WHAT IS BEING ASKED: Drop the pictures and repeat the remaining data exactly.

>>>>

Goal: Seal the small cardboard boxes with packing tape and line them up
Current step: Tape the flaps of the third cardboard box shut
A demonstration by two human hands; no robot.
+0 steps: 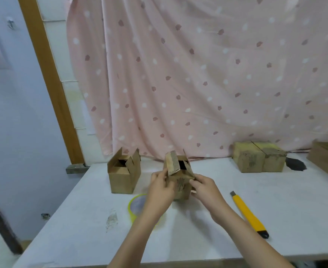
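We see a pink curtain [198,74] behind a white bench [275,209]. Two sealed boxes [260,157] touch at right rear; an open box [123,175] stands left. Mid-bench, left hand [162,190] and right hand [205,187] each grip a flap of the centre box [179,176]. Knife [249,213] right, tape [138,205] under left wrist.

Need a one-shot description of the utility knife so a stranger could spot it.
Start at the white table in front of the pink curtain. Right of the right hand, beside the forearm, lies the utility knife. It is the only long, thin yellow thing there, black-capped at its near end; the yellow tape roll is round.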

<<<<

YOUR RESPONSE:
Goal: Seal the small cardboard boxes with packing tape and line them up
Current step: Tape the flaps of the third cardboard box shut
A demonstration by two human hands; no robot.
+0 steps: 
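We see a pink curtain [198,74] behind a white bench [275,209]. Two sealed boxes [260,157] touch at right rear; an open box [123,175] stands left. Mid-bench, left hand [162,190] and right hand [205,187] each grip a flap of the centre box [179,176]. Knife [249,213] right, tape [138,205] under left wrist.

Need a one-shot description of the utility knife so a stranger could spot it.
Start at the white table in front of the pink curtain. Right of the right hand, beside the forearm, lies the utility knife. It is the only long, thin yellow thing there, black-capped at its near end; the yellow tape roll is round.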

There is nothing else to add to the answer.